6) Para garantir que os interessados cumprem as disposições legais acima referidas, independentemente do período de apreciação do respectivo pedido ou já ter sido aprovada a renovação da autorização de residência temporária, a autoridade continua obrigada a investigar se os interessados mantêm os requisitos estipulados na lei, e uma vez confirmado que a pessoa interessada violou as disposições legais relevantes, pois é necessário nos termos legais praticar o acto administrativo de cancelar ou declarar a nulidade, ou até indeferir o respectivo pedido de renovação, no qual não existe violação de quaisquer disposições ou princípios legais;
7) Além disso, o n.º 3 do artº 9.º da Lei n.º 4/2003 é uma norma jurídica obrigatória, pelo que o poder conferido à autoridade administrativa é um poder vinculativo. Deve saber que do entendimento unânime das jurisprudências de Macau tem defendido consistentemente que: tal como os princípios da igualdade, da proporcionalidade, da boa-fé só são aplicáveis ao poder discricionário e não são aplicáveis ao poder vinculado (vide acórdãos do TUI n.ºs 32/2016, 46/2015 e 54/2011).

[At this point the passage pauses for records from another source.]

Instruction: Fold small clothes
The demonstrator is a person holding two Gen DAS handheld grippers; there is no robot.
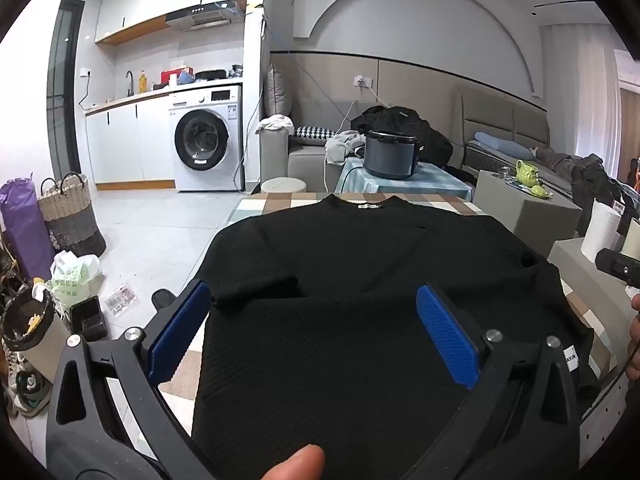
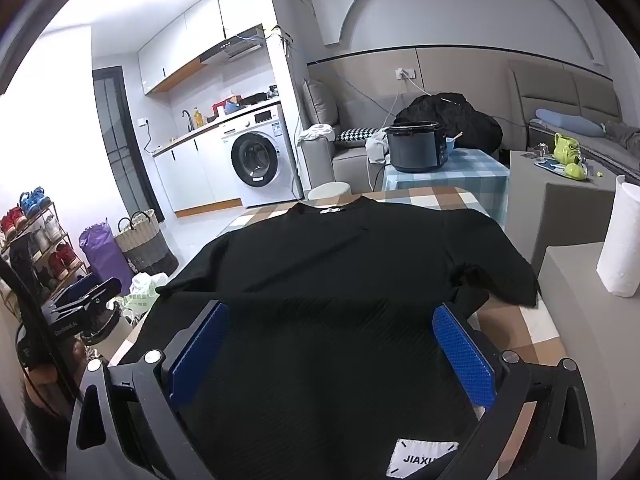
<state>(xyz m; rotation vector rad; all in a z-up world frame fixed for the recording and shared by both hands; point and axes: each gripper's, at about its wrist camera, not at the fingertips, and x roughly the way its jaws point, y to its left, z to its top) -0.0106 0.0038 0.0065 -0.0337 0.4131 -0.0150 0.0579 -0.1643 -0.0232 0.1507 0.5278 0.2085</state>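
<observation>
Both grippers, left (image 1: 314, 332) & right (image 2: 332, 344), hung w/ jaws wide apart, nothing clamped, over the hem end of a black T-shirt (image 1: 360, 248) lying flat on the checked tablecloth (image 2: 516, 332). Shirt's long axis ran straight ahead to the collar at the far end; left sat nearer the left sleeve (image 1: 256, 280), right nearer the right sleeve (image 2: 496, 276), so prob. each takes its own side.

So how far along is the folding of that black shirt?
Barely begun. Done: the black shirt lies spread flat on the checked tablecloth, collar at the far end. In hand: nothing; the left claw and right claw hover open over its near half. Left: every fold, both sleeves included.
</observation>
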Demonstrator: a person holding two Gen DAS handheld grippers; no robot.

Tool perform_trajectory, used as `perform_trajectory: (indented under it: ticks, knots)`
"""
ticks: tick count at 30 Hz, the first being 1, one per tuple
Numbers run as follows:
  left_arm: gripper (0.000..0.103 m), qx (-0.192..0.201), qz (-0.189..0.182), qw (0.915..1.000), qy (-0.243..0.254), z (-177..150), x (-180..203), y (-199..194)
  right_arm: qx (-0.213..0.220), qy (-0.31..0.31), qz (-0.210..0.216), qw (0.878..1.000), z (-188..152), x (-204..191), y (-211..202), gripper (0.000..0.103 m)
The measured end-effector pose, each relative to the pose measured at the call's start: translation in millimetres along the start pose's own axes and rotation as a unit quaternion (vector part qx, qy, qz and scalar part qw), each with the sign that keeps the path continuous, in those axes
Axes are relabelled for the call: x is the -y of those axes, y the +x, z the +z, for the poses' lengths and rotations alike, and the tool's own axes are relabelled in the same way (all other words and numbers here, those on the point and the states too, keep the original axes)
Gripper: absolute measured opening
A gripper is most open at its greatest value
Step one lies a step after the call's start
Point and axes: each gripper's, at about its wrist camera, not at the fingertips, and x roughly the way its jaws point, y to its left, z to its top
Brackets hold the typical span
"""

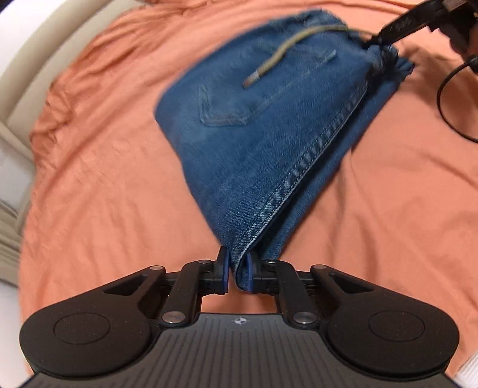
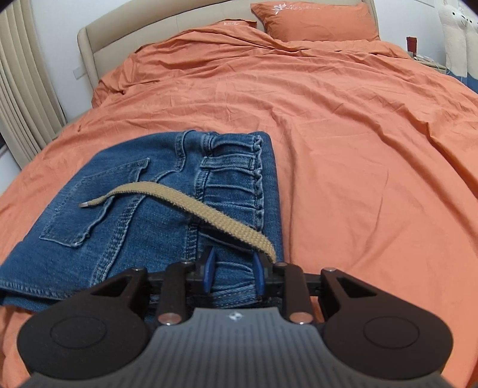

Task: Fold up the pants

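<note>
Blue denim pants (image 1: 269,119) lie folded in a compact bundle on the orange bed cover, back pocket up, with a tan drawstring (image 1: 280,50) across them. My left gripper (image 1: 237,273) is shut on the hem corner of the bundle. My right gripper (image 2: 233,274) is shut on the gathered waistband end of the pants (image 2: 149,215); it also shows in the left wrist view (image 1: 385,56) at the far corner. The tan drawstring (image 2: 179,197) trails over the right gripper's right finger.
The orange bed cover (image 2: 358,149) spreads wide to the right and beyond the pants. Orange pillows (image 2: 316,18) and a beige headboard (image 2: 98,44) stand at the far end. A black cable (image 1: 448,98) loops at the right. A nightstand with plush toys (image 2: 454,32) is far right.
</note>
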Motion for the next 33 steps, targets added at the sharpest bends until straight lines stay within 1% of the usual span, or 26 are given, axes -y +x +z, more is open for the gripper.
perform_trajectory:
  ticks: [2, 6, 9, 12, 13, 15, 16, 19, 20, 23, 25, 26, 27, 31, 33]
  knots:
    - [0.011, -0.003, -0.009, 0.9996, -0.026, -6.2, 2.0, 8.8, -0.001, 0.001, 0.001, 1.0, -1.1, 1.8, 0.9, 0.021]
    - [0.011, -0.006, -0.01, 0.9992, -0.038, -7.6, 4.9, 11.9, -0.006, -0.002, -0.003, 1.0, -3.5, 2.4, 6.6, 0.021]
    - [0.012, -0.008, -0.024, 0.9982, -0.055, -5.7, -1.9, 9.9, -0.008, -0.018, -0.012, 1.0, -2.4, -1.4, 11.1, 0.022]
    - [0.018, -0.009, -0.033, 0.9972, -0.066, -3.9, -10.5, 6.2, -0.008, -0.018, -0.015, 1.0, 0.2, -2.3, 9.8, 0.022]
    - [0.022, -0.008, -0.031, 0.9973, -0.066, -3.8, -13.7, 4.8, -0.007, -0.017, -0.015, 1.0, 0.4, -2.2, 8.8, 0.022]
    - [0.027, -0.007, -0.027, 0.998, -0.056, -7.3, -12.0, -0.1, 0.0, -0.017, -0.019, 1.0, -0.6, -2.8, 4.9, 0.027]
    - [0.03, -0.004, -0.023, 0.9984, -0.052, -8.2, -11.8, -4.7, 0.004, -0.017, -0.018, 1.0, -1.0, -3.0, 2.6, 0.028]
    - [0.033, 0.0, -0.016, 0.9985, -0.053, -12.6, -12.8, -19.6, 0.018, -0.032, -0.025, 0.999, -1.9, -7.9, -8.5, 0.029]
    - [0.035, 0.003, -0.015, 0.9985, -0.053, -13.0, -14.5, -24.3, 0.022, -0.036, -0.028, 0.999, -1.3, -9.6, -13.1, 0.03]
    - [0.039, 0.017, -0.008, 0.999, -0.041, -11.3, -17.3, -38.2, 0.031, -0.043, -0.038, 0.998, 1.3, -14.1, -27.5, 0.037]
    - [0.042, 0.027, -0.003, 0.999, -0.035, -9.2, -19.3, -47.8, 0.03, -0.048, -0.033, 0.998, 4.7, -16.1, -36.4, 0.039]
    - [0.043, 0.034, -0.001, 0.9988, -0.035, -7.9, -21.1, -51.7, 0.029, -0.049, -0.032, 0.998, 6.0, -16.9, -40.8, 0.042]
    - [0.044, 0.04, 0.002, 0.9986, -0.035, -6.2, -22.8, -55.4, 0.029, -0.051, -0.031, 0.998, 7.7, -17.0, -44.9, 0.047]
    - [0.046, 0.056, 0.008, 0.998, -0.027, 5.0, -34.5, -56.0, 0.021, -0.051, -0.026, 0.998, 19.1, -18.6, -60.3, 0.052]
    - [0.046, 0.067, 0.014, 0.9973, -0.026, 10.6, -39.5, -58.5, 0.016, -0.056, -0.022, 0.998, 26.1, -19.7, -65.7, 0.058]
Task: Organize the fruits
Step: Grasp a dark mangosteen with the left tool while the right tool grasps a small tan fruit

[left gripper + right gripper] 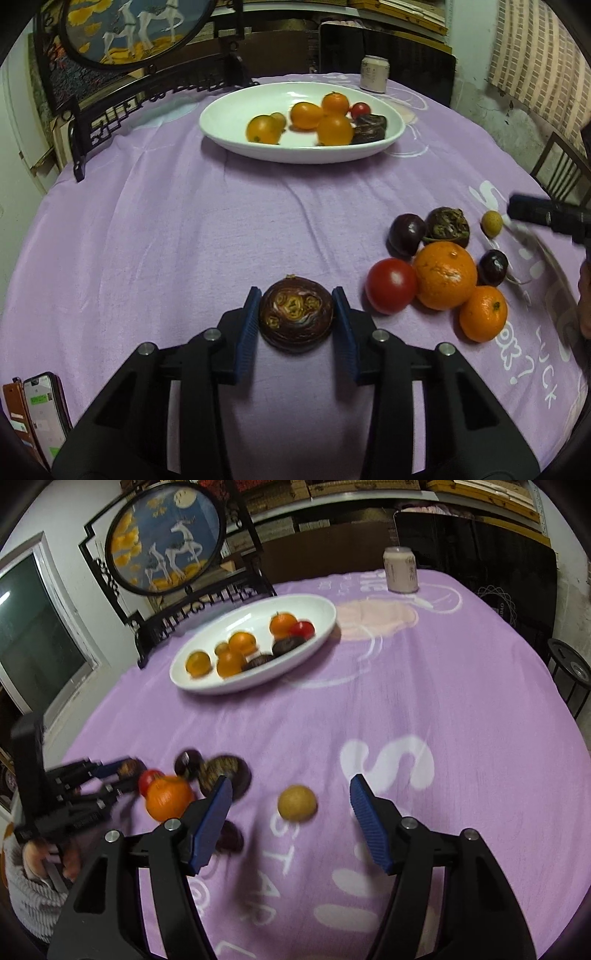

Seguindo a jurisprudência supracitada, entende que o acto recorrido sendo um acto administrativo vinculativo, portanto não violou o princípio da boa-fé;
8) O Recorrente entende que a renovação da residência dos membros do agregado familiar depende do requerente principal, e neste caso o requerente principal já obteve a emissão do BIRM, então a interessada deve ser beneficiada e ao mesmo tempo ficou preenchidos os pressupostos e requisitos para manutenção da autorização de residência temporária;
9) Salienta-se que o objectivo final das pessoas requererem a autorização de residência temporária em Macau é querer ser residente permanente de Macau, nos termos do RA n.º 3/2005, as pessoas autorizadas a residir temporariamente em Macau necessitam de satisfazer “os requisitos de "residir durante 7 anos consecutivos ou mais em Macau quer seja antes ou depois da criação da RAEM e considerar Macau a sua “residência habitual" para obter o BIRM. Relativamente a este ponto, não se trata apenas das exigências previstas na Lei n.º 8/1999, mas também das exigências previstas no artº 24.º, n.º 2 da Lei Básica da RAEM.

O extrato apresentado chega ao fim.